* **What the exercise asks**: I'd like the listing below copied exactly, with the images left out.

* **Stored data**:
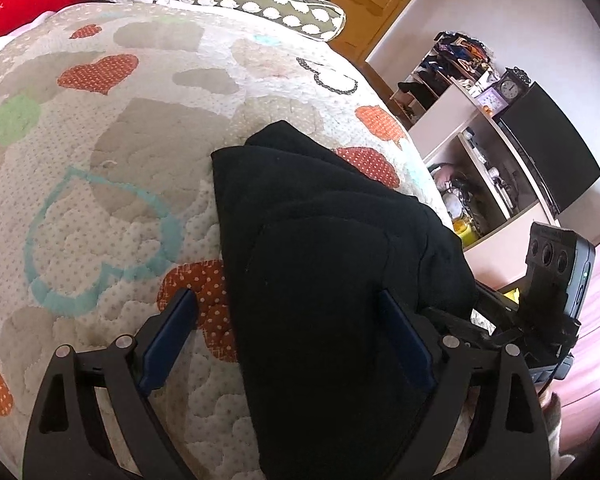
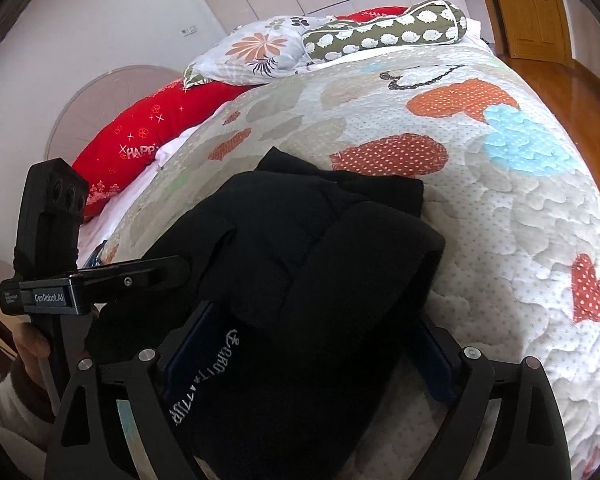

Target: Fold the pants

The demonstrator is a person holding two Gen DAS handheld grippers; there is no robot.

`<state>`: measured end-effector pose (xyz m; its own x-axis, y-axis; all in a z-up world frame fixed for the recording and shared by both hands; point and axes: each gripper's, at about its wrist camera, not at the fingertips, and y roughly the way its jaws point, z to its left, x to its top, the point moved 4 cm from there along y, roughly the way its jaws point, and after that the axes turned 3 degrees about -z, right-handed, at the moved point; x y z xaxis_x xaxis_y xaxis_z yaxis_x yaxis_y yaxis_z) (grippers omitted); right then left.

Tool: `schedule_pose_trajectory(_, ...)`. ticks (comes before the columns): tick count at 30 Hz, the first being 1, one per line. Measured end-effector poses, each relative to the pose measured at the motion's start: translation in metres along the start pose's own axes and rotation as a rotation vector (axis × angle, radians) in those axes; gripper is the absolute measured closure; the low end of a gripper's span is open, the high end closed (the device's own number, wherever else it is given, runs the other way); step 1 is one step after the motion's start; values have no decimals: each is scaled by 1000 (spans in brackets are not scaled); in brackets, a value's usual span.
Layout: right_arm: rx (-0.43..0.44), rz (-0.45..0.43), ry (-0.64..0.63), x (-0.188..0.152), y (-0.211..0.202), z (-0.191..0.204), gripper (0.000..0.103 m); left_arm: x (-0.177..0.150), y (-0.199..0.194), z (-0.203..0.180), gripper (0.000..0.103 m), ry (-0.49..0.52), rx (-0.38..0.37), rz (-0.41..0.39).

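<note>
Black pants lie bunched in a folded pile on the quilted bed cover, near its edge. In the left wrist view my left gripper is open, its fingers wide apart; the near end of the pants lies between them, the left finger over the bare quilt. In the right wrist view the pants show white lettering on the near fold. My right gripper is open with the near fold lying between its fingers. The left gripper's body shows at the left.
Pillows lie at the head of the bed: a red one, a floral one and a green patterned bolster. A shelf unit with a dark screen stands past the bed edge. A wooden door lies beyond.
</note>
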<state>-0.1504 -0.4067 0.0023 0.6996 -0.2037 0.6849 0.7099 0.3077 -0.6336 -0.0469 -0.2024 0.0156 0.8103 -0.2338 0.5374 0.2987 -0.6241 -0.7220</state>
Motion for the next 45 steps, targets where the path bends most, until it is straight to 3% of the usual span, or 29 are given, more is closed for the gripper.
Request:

* **Solved problem**:
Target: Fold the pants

The demonstrator is a person holding two Gen DAS handheld grippers; there is no robot.

`<state>`: measured end-effector pose (xyz m; its own x-axis, y-axis; all in a z-up world frame fixed for the recording and shared by both hands; point and axes: each gripper's, at about its wrist camera, not at the fingertips, and y roughly the way its jaws point, z to its left, x to its top, the point moved 4 cm from there along y, roughly the way its jaws point, and after that the axes turned 3 degrees about -z, right-handed, at the moved point; x y z xaxis_x xaxis_y xaxis_z yaxis_x yaxis_y yaxis_z) (grippers omitted); right then left.

Tool: `schedule_pose_trajectory(_, ...)`. ticks (comes before the columns): tick count at 30 Hz, the first being 1, one per line. Measured end-effector poses, each relative to the pose measured at the motion's start: translation in metres along the start pose's own axes and rotation as a rotation vector (axis × angle, radians) in those axes; gripper is the absolute measured closure; the low end of a gripper's span is open, the high end closed (the device's own number, wherever else it is given, runs the other way); step 1 is one step after the motion's start; values have no decimals: each is scaled by 1000 (spans in brackets are not scaled); in brackets, a value's usual span.
Layout: right_arm: rx (-0.43..0.44), rz (-0.45..0.43), ry (-0.64..0.63), x (-0.188..0.152), y (-0.211..0.202), z (-0.191..0.204), gripper (0.000..0.103 m); left_arm: x (-0.177..0.150), y (-0.199..0.194), z (-0.203..0.180), gripper (0.000..0.103 m), ry (-0.49..0.52), rx (-0.38..0.37), rz (-0.41..0.39).

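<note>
Black pants lie bunched in a folded pile on the quilted bed cover, near its edge. In the left wrist view my left gripper is open, its fingers wide apart; the near end of the pants lies between them, the left finger over the bare quilt. In the right wrist view the pants show white lettering on the near fold. My right gripper is open with the near fold lying between its fingers. The left gripper's body shows at the left.
Pillows lie at the head of the bed: a red one, a floral one and a green patterned bolster. A shelf unit with a dark screen stands past the bed edge. A wooden door lies beyond.
</note>
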<state>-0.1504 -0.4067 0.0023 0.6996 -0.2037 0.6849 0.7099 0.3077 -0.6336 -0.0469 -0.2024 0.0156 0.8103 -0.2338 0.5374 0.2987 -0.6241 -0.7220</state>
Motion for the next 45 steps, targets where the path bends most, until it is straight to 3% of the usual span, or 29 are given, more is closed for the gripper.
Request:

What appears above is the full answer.